*What you are asked to do*
Pictures stay out; everything else in the listing below is to be restated word for word.

*Data block*
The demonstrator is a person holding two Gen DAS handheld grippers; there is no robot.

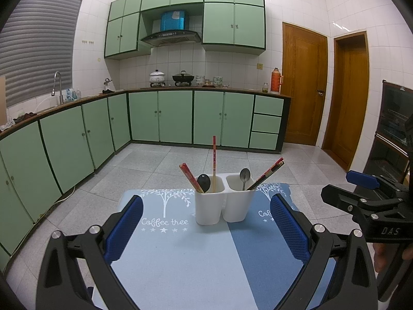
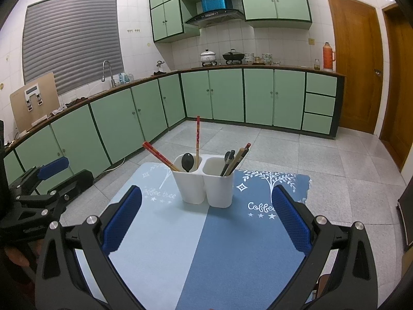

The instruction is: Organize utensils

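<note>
Kitchen w/ green cabinets (image 1: 144, 116), white wall tiles, grey tiled floor and two wooden doors (image 1: 304, 82) on the right. In front: a table covered by a two-tone blue mat (image 1: 180, 258) printed "Coffee tree".

Near the far edge of the mat stands a white utensil holder (image 1: 222, 206) w/ two compartments side by side. Left compartment: a black spoon (image 1: 204, 183), bowl up; a pair of red chopsticks (image 1: 191, 178) leaning out to the left; and one single chopstick (image 1: 214, 162) standing nearly upright. Right compartment: a metal spoon (image 1: 244, 177), bowl up, plus a bundle of red and dark chopsticks (image 1: 268, 173) leaning to the right.

Left gripper (image 1: 206, 232): blue-padded fingers spread wide apart, nothing between them, held low over the near part of the mat, well short of the holder. Right gripper (image 2: 206, 219): same, fingers wide apart and empty, pointed at the holder from slightly to the right. Each gripper shows at the edge of the other's view, so they sit side by side, apart from each other.

Countertop at the back has pots (image 1: 157, 76), bowls and a red thermos (image 1: 275, 80); faucet (image 1: 57, 82) at left under a shuttered window.
</note>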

*Answer for this exercise*
The demonstrator is a person holding two Gen DAS handheld grippers; there is no robot.


The instruction is: Organize utensils

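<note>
Kitchen w/ green cabinets (image 1: 144, 116), white wall tiles, grey tiled floor and two wooden doors (image 1: 304, 82) on the right. In front: a table covered by a two-tone blue mat (image 1: 180, 258) printed "Coffee tree".

Near the far edge of the mat stands a white utensil holder (image 1: 222, 206) w/ two compartments side by side. Left compartment: a black spoon (image 1: 204, 183), bowl up; a pair of red chopsticks (image 1: 191, 178) leaning out to the left; and one single chopstick (image 1: 214, 162) standing nearly upright. Right compartment: a metal spoon (image 1: 244, 177), bowl up, plus a bundle of red and dark chopsticks (image 1: 268, 173) leaning to the right.

Left gripper (image 1: 206, 232): blue-padded fingers spread wide apart, nothing between them, held low over the near part of the mat, well short of the holder. Right gripper (image 2: 206, 219): same, fingers wide apart and empty, pointed at the holder from slightly to the right. Each gripper shows at the edge of the other's view, so they sit side by side, apart from each other.

Countertop at the back has pots (image 1: 157, 76), bowls and a red thermos (image 1: 275, 80); faucet (image 1: 57, 82) at left under a shuttered window.
</note>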

No additional output is required.